Greetings fellow Network of Love Lovers!
Once we arrived at Wheaton Franciscan, we began a demanding wait to receive care. I should say the wait was demanding most on Papa---I was just the healthy twenty-year old driver sent to the hospital with Papa and Mama. I could tell the wait to see a healthcare specialist was demanding on Mama as well. The poor thing kept writing Papa’s symptoms on a scratch sheet of paper: dizziness, much urination, very tired. Mama was busy flipping through her French to English translation dictionary to make sure everything she wrote was accurate. I didn’t have the heart to tell her that the nurse already had the information and, until Papa a nurse or doctor actually checked on Papa, the nurse in the waiting room could do little to help him. Collette was simply trying to make sure her husband’s sickness could be best treated. What she really needed was a translator. What took the most time to obtain was a French translator.
As we waited, a nurse came to ask Papa his birthday. Trying to work our way through Collette’s broken English, I managed to pose the question to her. Or so I thought she understood. Her response was “1946.” I pressed her on the exact date. She shook her head, and so I figured the date was unknown. Of course, the nurse was not having any of this. Papa had neither a birthday nor a social security number. This, apparently, was going to be an issue.

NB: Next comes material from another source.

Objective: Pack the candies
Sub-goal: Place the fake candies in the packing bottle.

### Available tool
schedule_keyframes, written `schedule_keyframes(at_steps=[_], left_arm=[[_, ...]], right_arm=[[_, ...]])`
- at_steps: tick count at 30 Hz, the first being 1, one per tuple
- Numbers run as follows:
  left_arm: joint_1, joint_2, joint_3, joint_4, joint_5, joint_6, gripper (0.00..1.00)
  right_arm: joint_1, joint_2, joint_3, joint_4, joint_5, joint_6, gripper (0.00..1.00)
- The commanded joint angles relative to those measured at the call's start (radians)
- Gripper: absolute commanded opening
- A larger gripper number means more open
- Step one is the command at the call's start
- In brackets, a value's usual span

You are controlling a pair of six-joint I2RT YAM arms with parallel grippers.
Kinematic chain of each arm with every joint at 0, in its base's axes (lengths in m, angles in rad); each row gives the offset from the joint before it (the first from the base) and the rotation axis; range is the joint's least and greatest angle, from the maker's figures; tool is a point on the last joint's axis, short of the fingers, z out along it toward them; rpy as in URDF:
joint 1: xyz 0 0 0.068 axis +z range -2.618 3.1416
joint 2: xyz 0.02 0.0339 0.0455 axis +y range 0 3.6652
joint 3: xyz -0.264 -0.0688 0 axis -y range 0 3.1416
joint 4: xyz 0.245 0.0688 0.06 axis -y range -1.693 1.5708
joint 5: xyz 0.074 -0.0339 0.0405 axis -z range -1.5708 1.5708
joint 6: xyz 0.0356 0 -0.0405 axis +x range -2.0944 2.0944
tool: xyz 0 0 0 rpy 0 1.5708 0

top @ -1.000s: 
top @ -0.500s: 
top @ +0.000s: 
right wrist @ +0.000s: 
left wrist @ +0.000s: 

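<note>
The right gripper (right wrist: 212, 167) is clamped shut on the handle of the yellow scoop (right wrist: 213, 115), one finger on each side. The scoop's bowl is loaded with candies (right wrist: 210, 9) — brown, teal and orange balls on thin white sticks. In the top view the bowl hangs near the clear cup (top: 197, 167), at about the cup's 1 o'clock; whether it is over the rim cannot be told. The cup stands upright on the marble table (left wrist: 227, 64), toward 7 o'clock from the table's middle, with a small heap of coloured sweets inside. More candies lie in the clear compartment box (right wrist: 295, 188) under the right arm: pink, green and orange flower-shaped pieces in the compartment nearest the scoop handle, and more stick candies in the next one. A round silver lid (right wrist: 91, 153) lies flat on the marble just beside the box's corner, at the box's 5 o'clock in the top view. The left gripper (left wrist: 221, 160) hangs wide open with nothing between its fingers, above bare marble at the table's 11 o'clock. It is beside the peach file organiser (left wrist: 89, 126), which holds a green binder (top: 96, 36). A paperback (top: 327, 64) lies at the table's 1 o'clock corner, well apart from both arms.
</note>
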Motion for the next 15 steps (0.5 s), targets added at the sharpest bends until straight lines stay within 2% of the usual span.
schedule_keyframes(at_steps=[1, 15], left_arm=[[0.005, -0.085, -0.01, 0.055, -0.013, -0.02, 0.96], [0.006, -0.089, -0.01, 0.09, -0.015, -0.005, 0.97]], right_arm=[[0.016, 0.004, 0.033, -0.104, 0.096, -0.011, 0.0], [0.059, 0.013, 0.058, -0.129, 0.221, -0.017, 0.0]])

I felt for these people from The Congo, here in this country simply to be with a son in a coma. Collette and Marcel came to Milwaukee just over five months ago to be closer to their son who they cannot really communicate with. They wanted to be closer to him, I presume, because they wonder how long he has left on this world. I’m sure, judging by the incredible faith both possess, they pray everyday to God for a miracle that would send their son into a state of normalcy. Most of all, I presume they pray to God thanking God for all of lives blessings. These are the kind of people you want to draw some sort of truth from. These are the kind of people that “get it.” They understand the essence of life more than many of us do. Like a woman said to me this morning while I was working the Kenosha Farmer’s market, life is really about people. Isn’t that so true? We are social beings called to live, one way or another, with and for other people. At the moments in the hospital, Collette was living extra hard for her husband Marcel. And though he had little strength left to draw from, the Spirit that still kept him breathing I feel must have kept Papa’s mind on his wife. I have to believe that his heart clutched hers as his head spun from dizziness and his body suffered from an overwhelming feeling of physical weakness.

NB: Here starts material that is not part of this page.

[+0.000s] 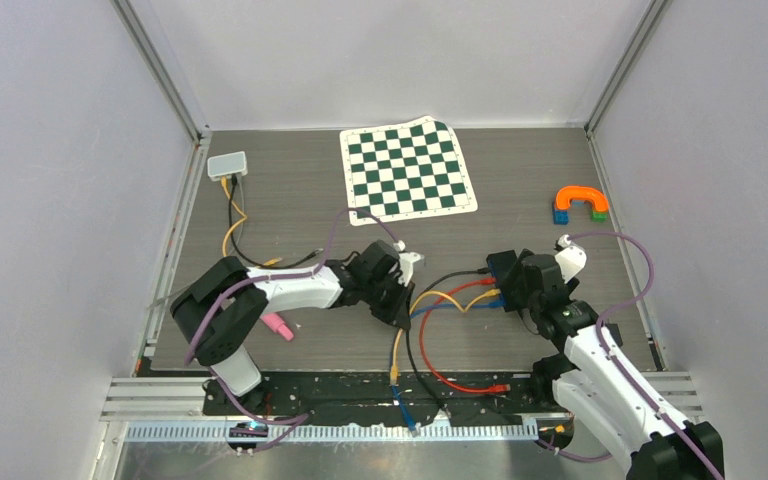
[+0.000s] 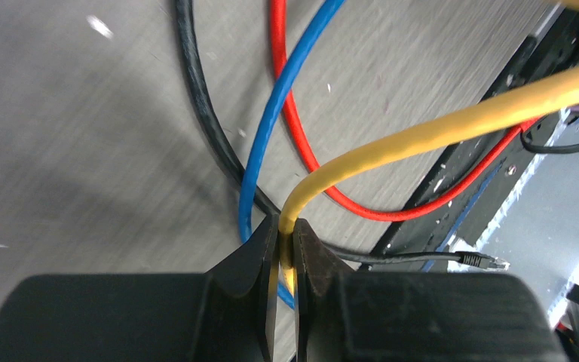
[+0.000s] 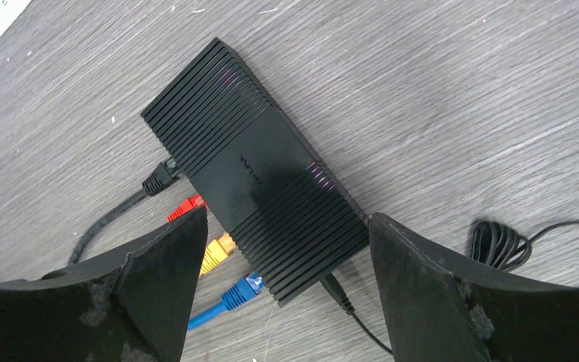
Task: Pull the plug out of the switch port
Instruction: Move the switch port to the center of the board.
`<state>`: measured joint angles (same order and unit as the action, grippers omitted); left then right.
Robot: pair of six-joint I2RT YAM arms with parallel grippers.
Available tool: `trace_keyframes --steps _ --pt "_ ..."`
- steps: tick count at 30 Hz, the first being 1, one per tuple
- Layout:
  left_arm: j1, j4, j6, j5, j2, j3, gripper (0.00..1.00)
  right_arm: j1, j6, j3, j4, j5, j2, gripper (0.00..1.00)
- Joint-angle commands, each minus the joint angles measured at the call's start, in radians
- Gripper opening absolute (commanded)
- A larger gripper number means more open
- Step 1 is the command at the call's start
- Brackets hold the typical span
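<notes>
The black switch (image 3: 252, 170) lies flat on the table, and four plugs sit in its near side: black (image 3: 158, 179), red (image 3: 187, 205), yellow (image 3: 219, 250) and blue (image 3: 240, 292). My right gripper (image 3: 286, 219) hangs open just above the switch (image 1: 508, 268), one finger on each side of it and touching nothing. Further left, my left gripper (image 2: 286, 234) is shut on the yellow cable (image 2: 437, 132), some way along it from the switch. The blue cable (image 2: 271, 113), red cable (image 2: 294, 128) and black cable (image 2: 203, 98) lie loose beneath it.
A power lead (image 3: 347, 302) leaves the switch's other side. A checkered mat (image 1: 407, 170) and a small white box (image 1: 227, 165) lie at the back, coloured blocks (image 1: 581, 203) at the right, a pink object (image 1: 278, 326) by the left arm. Cable ends trail over the front rail (image 1: 360, 400).
</notes>
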<state>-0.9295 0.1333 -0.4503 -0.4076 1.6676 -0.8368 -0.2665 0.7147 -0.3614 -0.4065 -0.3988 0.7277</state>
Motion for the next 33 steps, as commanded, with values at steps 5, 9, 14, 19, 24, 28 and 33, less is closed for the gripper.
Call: trace_keyframes --steps 5,9,14,19,24,28,33 --pt "-0.043 -0.050 -0.111 0.024 -0.036 0.078 0.37 0.090 -0.075 -0.035 0.148 0.110 0.144 0.85" --pt "-0.049 -0.068 -0.128 0.048 -0.040 0.127 0.40 0.114 -0.087 -0.050 0.156 0.121 0.201 0.85" --pt "-0.051 -0.157 -0.146 0.098 -0.178 0.231 0.58 0.123 -0.135 -0.053 0.205 0.125 0.233 0.86" --pt "-0.052 -0.136 -0.114 0.191 -0.364 0.289 0.74 0.130 -0.210 -0.084 0.245 0.189 0.301 0.86" --pt "-0.052 -0.083 -0.078 0.215 -0.491 0.312 1.00 0.135 -0.262 -0.119 0.289 0.267 0.381 0.87" --pt "-0.050 -0.027 -0.050 0.264 -0.587 0.324 1.00 0.135 -0.330 -0.153 0.338 0.430 0.448 0.87" --pt "-0.050 0.053 -0.073 0.444 -0.792 0.384 0.99 0.132 -0.409 -0.240 0.330 0.604 0.567 0.84"
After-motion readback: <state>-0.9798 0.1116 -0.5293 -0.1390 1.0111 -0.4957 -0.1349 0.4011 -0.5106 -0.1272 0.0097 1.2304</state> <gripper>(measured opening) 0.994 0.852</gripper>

We finally were given a room to wait in about 45 minutes after getting to the hospital. Thankfully, I was able to clear the birthday issue up with Papa and Mama. After language negotiations, I found out his actual birth date. It would be at least another 45 minutes, if not an hour, until someone saw Papa. During the time of waiting, I witnessed something I didn’t expect from a person as strong and tough as Mama Collette. Collette, the woman with all the smiles and all the joy and happiness, was crying. She couldn’t contain her emotions any longer. She told me, in her thick French accent, that life was very difficult for her right now. First, her son was in a coma and now, her husband. It nearly broke my heart. There was nothing I could to except put a hand on Collette’s shoulder. In one way, I felt out of place in the room. But in another way, I felt like I could at least offer some sort of solace to the grieving, aching woman. I did what seemed like a good idea at the time and stood up, walked over to a box of tissues in the hospital room, plucked a piece of tissue and handed it to Mama. Through sniffles, she said thank you. It was probably a better move than trying to console her using the five words I know in French. (I know a few more since the trip to the hospital because I am prepping myself for a trip to France in a week. But that’s completely irrelevant information right now).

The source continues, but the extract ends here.